Look through the records below for the line holding "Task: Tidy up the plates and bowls". Write it out exactly, with each following line through the line holding "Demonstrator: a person".

**Entries shown**

○ ○ ○ ○ ○ ○ ○

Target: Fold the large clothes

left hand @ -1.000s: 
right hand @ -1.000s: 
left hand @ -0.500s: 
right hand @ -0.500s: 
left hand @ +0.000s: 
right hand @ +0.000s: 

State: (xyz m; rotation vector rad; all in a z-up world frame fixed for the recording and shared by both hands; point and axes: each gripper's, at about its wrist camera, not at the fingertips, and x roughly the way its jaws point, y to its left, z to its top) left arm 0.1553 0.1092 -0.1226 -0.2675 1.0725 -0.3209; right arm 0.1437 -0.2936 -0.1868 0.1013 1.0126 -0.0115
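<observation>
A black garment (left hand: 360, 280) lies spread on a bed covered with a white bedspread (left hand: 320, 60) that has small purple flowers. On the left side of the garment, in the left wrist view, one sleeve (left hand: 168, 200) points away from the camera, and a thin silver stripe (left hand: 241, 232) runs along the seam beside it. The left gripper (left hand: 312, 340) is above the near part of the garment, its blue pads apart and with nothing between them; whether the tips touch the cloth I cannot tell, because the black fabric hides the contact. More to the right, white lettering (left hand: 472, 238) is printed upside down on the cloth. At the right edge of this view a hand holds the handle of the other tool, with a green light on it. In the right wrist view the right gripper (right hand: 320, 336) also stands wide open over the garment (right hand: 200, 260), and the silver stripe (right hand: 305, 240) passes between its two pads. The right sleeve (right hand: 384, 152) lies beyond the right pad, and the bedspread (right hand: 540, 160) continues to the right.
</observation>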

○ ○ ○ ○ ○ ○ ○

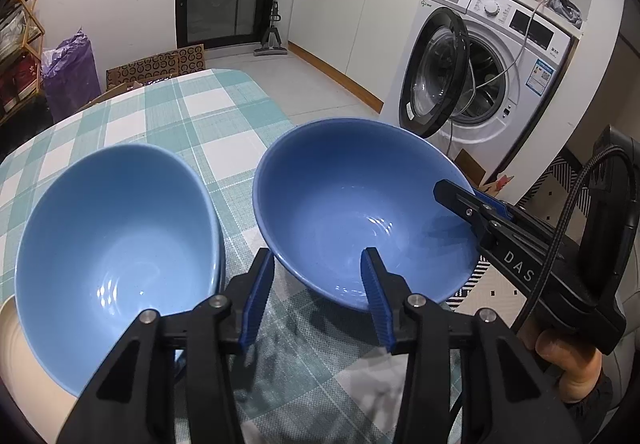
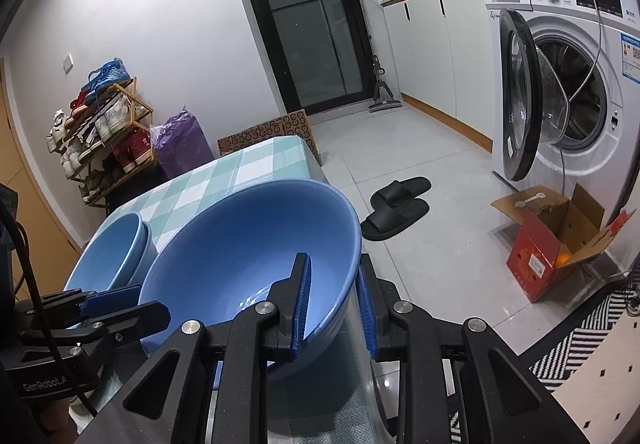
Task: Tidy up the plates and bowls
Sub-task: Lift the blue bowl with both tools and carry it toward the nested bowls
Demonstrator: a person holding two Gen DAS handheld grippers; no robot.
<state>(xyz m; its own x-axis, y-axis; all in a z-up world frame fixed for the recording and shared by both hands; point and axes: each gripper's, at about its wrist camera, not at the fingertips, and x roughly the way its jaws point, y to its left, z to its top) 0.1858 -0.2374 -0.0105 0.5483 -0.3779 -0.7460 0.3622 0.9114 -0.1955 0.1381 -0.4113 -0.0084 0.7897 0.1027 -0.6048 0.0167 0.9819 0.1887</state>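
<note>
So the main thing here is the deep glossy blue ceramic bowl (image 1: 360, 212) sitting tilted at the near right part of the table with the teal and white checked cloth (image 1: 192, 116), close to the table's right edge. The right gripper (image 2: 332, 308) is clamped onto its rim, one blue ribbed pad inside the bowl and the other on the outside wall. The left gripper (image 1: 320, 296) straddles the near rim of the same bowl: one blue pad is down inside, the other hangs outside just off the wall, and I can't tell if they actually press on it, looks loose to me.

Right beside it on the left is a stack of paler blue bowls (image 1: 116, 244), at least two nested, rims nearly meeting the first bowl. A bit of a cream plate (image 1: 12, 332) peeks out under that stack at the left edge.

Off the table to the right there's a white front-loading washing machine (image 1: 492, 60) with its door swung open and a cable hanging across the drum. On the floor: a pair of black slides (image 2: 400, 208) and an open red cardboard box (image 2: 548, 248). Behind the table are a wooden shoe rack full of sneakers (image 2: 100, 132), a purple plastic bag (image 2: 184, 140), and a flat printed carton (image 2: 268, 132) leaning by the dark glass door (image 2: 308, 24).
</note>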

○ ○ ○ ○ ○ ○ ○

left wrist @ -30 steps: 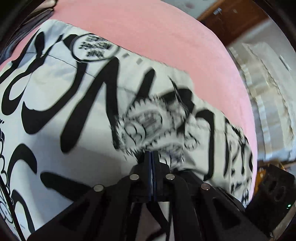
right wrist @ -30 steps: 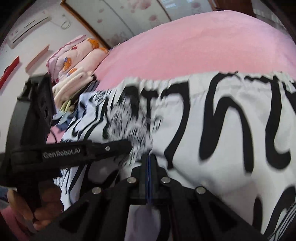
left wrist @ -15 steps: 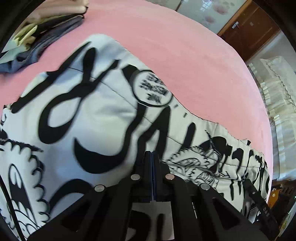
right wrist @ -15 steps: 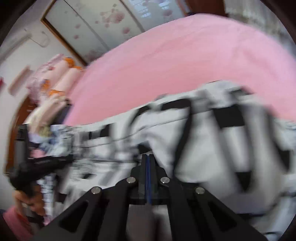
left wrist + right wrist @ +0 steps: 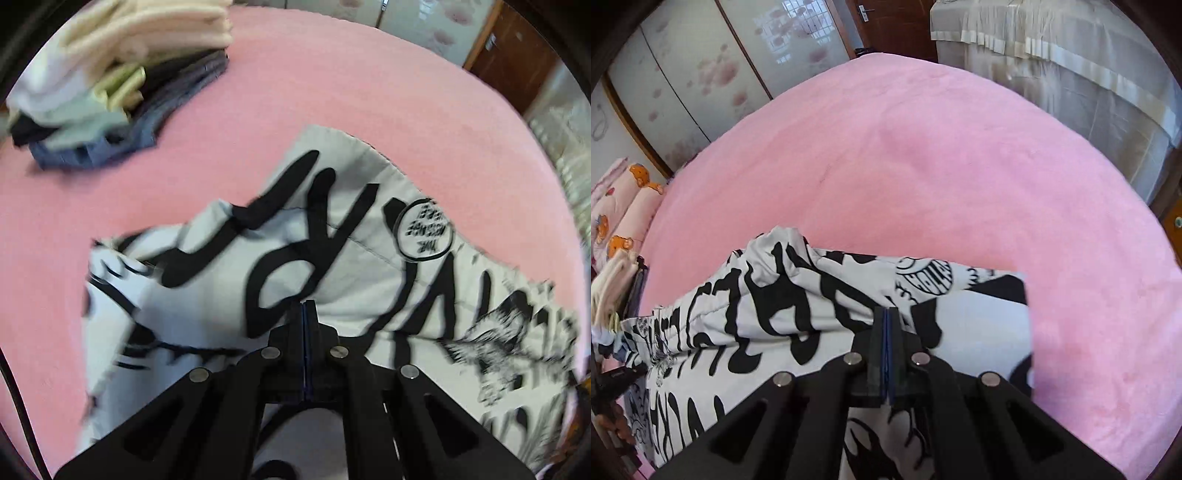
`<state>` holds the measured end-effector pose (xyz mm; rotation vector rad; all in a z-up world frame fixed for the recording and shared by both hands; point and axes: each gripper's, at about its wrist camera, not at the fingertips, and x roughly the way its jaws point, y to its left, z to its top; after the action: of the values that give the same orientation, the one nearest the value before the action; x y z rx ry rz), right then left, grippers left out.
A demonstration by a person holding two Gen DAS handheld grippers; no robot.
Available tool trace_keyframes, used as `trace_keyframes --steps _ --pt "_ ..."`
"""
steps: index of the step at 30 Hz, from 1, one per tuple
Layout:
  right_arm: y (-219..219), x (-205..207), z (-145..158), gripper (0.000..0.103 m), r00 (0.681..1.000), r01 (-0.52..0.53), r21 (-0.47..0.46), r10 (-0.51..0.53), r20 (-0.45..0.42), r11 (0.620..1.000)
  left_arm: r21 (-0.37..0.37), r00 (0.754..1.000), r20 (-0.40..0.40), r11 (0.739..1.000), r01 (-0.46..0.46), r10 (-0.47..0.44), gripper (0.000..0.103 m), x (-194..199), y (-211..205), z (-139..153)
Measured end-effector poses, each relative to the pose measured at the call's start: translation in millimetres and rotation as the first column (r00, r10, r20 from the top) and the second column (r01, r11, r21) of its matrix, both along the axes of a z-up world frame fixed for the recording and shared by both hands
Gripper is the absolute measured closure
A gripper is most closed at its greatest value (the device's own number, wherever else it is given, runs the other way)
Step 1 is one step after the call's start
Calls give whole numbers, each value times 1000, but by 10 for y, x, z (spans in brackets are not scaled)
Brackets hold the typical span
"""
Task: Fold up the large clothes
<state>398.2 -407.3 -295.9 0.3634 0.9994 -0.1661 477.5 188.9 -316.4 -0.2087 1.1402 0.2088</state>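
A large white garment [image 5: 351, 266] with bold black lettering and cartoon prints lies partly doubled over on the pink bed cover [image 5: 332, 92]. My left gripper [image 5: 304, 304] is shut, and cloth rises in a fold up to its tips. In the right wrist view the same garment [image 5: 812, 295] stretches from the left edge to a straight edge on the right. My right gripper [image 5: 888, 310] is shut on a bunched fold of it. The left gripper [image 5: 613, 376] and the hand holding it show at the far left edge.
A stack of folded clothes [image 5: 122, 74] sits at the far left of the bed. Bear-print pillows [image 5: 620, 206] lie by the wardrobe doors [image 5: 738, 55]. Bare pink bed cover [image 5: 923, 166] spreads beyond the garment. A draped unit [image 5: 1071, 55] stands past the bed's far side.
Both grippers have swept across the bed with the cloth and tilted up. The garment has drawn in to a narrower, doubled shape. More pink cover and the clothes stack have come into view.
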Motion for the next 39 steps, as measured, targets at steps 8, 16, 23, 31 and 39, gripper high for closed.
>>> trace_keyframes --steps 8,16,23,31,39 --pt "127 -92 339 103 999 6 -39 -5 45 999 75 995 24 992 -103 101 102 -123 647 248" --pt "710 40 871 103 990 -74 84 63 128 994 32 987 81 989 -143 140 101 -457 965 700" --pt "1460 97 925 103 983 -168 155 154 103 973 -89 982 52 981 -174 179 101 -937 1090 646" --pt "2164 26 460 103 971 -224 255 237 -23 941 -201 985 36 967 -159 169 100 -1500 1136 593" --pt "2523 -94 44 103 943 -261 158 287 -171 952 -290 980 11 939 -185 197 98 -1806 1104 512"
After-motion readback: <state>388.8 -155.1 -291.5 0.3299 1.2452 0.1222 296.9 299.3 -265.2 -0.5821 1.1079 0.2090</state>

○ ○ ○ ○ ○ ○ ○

**Task solution**
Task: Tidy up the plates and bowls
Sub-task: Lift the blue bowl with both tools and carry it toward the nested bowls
Demonstrator: a person holding two Gen DAS handheld grippers; no robot.

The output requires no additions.